The performance accuracy is listed in Table 2. In our experiment, the area accuracy, shape accuracy, and energy accuracy after mass-spring energy relaxation are 1.201%, 1.533%, and 20.2 Nmm, respectively. The value of the area accuracy, shape accuracy, and energy accuracy after the woven fabric-based method is 1.073%, 1.342%, and 10.3Nmm, respectively.

The following two groups of experiments are applied in the garment design process. Figure 11(a) shows the 3D triangular mesh surface of a skirt, with 3414 triangular faces and 1851 vertices. Figure 11(b) shows the flattening result after optimization.

Figure 12(a) shows the 3D triangular mesh surface of a coat, with 3492 triangular faces and 1965 vertices. Figure 12(b) is the result of its optimized flattening.

To illustrate the flattening effect of our method, we added two group experiments of pant and vest in the garment design process. Figure 13(a) shows the 3D triangular mesh surface of a pant, with 3852 triangular faces and 1963 vertices. Figure 13(b) shows the flattening result after optimization.

Figure 14(a) shows the 3D triangular mesh surface of a vest, with 3752 triangular faces and 1857 vertices. Figure 14(b) is the result of its optimized flattening.
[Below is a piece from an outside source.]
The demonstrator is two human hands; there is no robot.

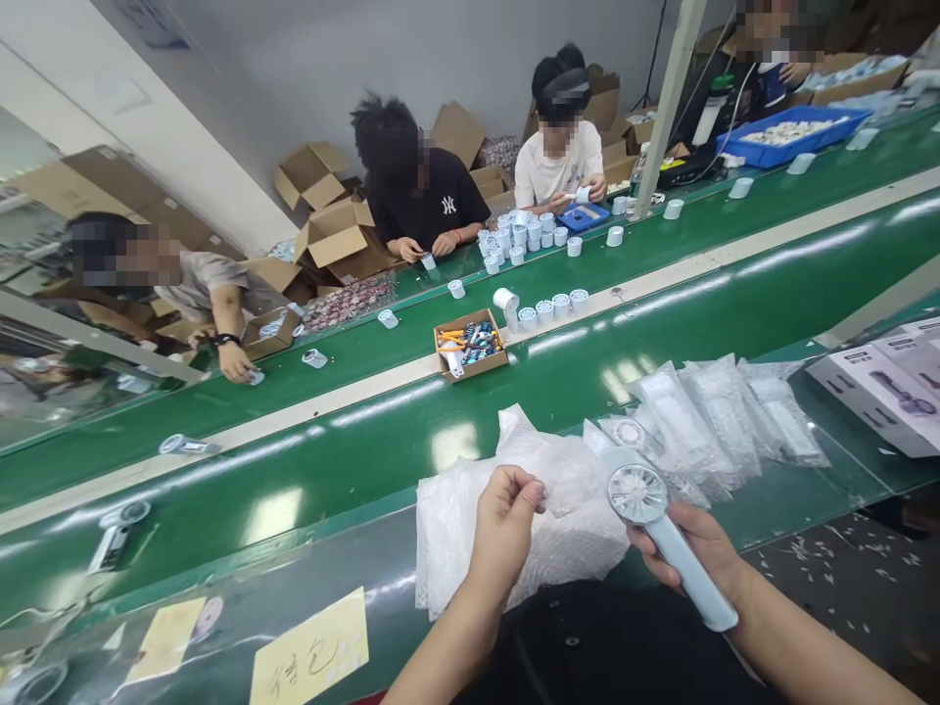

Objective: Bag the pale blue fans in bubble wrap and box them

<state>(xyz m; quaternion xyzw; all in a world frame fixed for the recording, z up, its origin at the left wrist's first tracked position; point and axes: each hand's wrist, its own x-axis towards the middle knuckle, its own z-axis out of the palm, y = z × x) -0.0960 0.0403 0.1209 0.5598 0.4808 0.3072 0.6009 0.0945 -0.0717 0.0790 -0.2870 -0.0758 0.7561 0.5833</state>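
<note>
My right hand (697, 553) is closed round the handle of a pale blue hand-held fan (637, 493), its round head up and facing me. My left hand (508, 519) is pinched on the top edge of a bubble-wrap bag (565, 470) from a stack of such bags (455, 548) lying on the bench edge in front of me. The fan head sits just right of the pinched bag.
A row of bagged fans (705, 416) lies to the right, beside white product boxes (881, 392). The green conveyor (308, 470) carries loose fans (117, 534) and a small cardboard box of tools (470, 345). Three people sit across the belt handling fan parts. Yellow notes (312, 651) lie near me.
</note>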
7. Conclusion and Future Work

In this article, an optimized flattening method based on the fabric energy deformation model is proposed. First, the 3D triangle mesh is flattened. The selection of seed triangles can effectively reduce the number of iterations and runs. A new markup algorithm using the edges of triangles is adopted, and the constraint triangle flattening method generates the elastic potential energy and then optimizes the initial flattening results. Second, in the process of optimizing flattening, a new unified axis system process is proposed to obtain the deformation energy, and an energy relaxation method is used to release energy to eliminate the local deformation caused by initial flattening. Finally, based on the model of fabric deformation, which is determined by the energy, a new energy precision is proposed in this study to evaluate the surface accuracy after flattening. The experimental results show that the complex surface of clothing can obtain a better flattening effect. Our approach is more flexible and practical in clothing design than other energy-based methods. In the future, we will consider different materials and other physical parameters of the material in the optimized flattening process for better flattening results.

Data Availability

The research data used to support the findings of this study are available from the corresponding author upon request.

Disclosure

The authors have presented the manuscript in “2017 International Conference on Virtual Reality and Visualization (ICVRV).”

Conflicts of Interest

No conflicts of interest exist in the submission of this manuscript.

Acknowledgments

The authors thank Prof.Yanjun Peng at the Shandong University of Science and Technology for his valuable comments, Dr. Yingran Ma at the Shandong University of Science and Technology for his data collection, Mrs. Yuanhong Wang at the Shandong University of Science and Technology for her literation collection, and Assoc Prof. Mingmin Zhang at the Zhejiang University for discussion. This work was supported by the Key Science and Technology Research of Henan Province under Grant nos. 212102210516 and 212102210255, the National Natural Science Foundation of China under Grant no. 61976126, and the Natural Science Foundation of Shandong Province under Grant no. ZR2019MF003.